Bruce Tucker - Dangerous Animals (2025)
Malgré un passage au Festival de Cannes en mai dernier, Dangerous Animals (2025) n’a pas réussi à surfer sur la vague du shark revival lancée par Sous la Seine (2024). Et c’est dommage que le film de Sean Byrne soit un peu passé inaperçu, car il met en scène un personnage vraiment réjouissant (si on aime les psychopathes) : Bruce Tucker, un (grand méchant) loup de mer qui adore kidnapper d’innocentes victimes pour les offrir en pâture aux squales, dont il film le festin avant de se repasser les images en boucle, le soir dans sa cabine. Totalement habité par le rôle, Jay Courtney est le vrai monstre d’un film où les requins sont finalement peu présents. Croisement entre le pêcheur Quint des Dents de la mer, le terrifiant Buffalo Bill du Silence des agneaux et le tueur sadique de Wolf Creek, il est vraiment dérangeant (et dérangé). Et il emmène le film dans les eaux de la série B plus que recommandable.
Mikki - Arco (2025)
Un an après Le Robot sauvage (2024), voilà que je verse des larmes pour un autre robot ! Dans Arco (2025), la superbe fable humaniste et futuriste de Ugo Bienvenu, il y a un petit garçon venu de l’avenir, une fillette intrépide qui va l’aider à rentrer chez lui, trois frangins rigolos… et le robot à tout faire Mikki. Chargée de surveiller et éduquer Iris et son petit frère, la machine est devenue un parent de substitution qui brille par sa patience, son attention, sa douceur. Jour et nuit, Mikki veille sur ses deux humains. Et malgré son corps de métal et les processeurs qui gèrent ses actions, il laisse apparaître un attachement sincère pour les enfants. En voyant la mascotte du dessinateur (Mikki apparaît aussi dans ses BD et courts métrages), j’y ai vu un écho du T-800 observé par Sarah Connor dans Terminator 2 (1991) : « En regardant John avec cette machine, tout devint très clair : il ne s’arrêterait jamais. Il ne l’abandonnerait jamais. Et il ne le frapperait jamais, ne crierait jamais après lui ou le tabasserait en rentrant saoul ou ne dirait qu’il est trop occupé pour jouer avec lui. Il serait toujours là. Et il mourrait pour le protéger. Et de tous les pères possible qui sont passés toutes ces années, cette chose, cette machine était le seul à être à la hauteur.

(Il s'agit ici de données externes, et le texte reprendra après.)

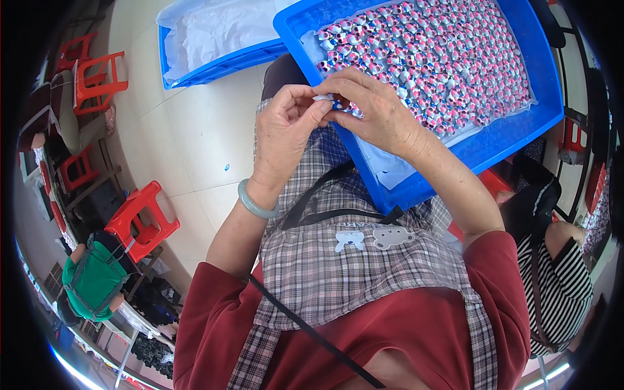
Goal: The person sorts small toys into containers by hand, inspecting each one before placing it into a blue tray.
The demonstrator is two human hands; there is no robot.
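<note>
A small white-and-blue piece is pinched between both my hands, just past the near left rim of a blue tray. My left hand, with a pale bangle above the wrist, holds it between thumb and fingertips. From the other side my right hand closes thumb and fingers on it; my fingertips hide much of its shape. Packed rows of small pink, white and blue figures stand on white lining inside the tray. The tray's near side rests by my lap, over my checked apron.
A second blue tray lined with white sheet lies beyond my left hand. Red stools stand at the left. A person in green sits at the left, another in stripes at the right. A small blue scrap lies on the tiled floor.
</note>
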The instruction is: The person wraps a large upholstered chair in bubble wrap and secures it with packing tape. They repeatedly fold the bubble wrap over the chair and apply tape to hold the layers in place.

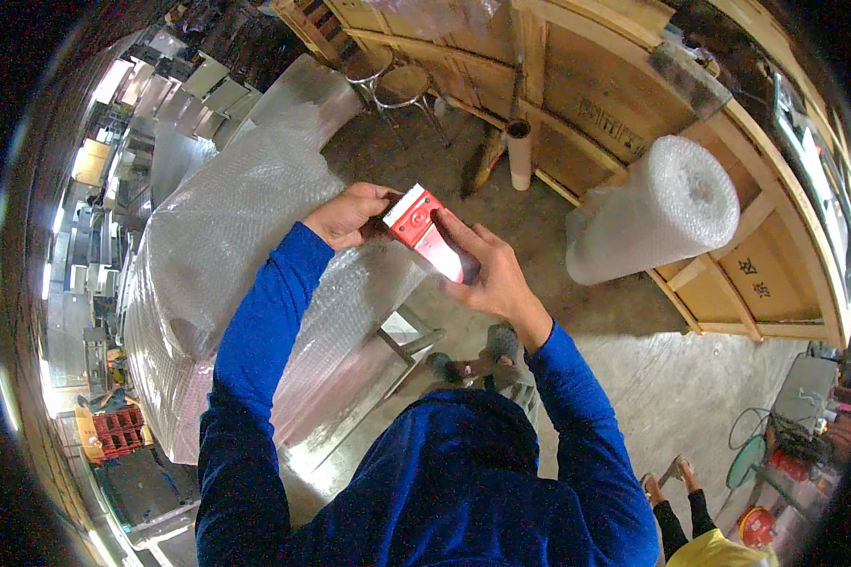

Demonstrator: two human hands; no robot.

Dans un monde de fous, c’était le choix le plus raisonnable. » Anecdote étonnante, la voix du robot est un mélange des timbres de Alma Jodorowsky et Swann Arlaud en version française, et de Mark Ruffalo et Natalie Portman en version anglaise.
Mentions spéciales
Voilà pour mes coups de coeur, mais je ne voudrais pas oublier d’autres personnages notables qui ont fait mon/notre bonheur sur grand écran cette année : le maire-cheval Brian Winddancer et sa magnifique crinière blonde (avec la voix du toujours génial Adrien Antoine) dans Zootopie 2, l’enfant-créature de Substitution - Bring Her Back (Jonah Wren Phillips m’a traumatisé), les différentes versions de Mickey 17 campées par Robert Pattinson, le touchant et inspirant Charles Krantz dans Life of Chuck (quelle danse de Tom Hiddleston !), le couple glamour et plein d’humour de Y’a t-il un flic pour sauver le monde (Liam Neeson et Pamela Anderson, ça fonctionne !), le mystérieux Major de Marche ou Crève (Mark Hamill en méchant, on aime), le trio (très) étrange de Bugonia (Emma Stone, Jesse Plemons et Aidan Delbis)… et toute la bande de ravers abîmés de Sirāt.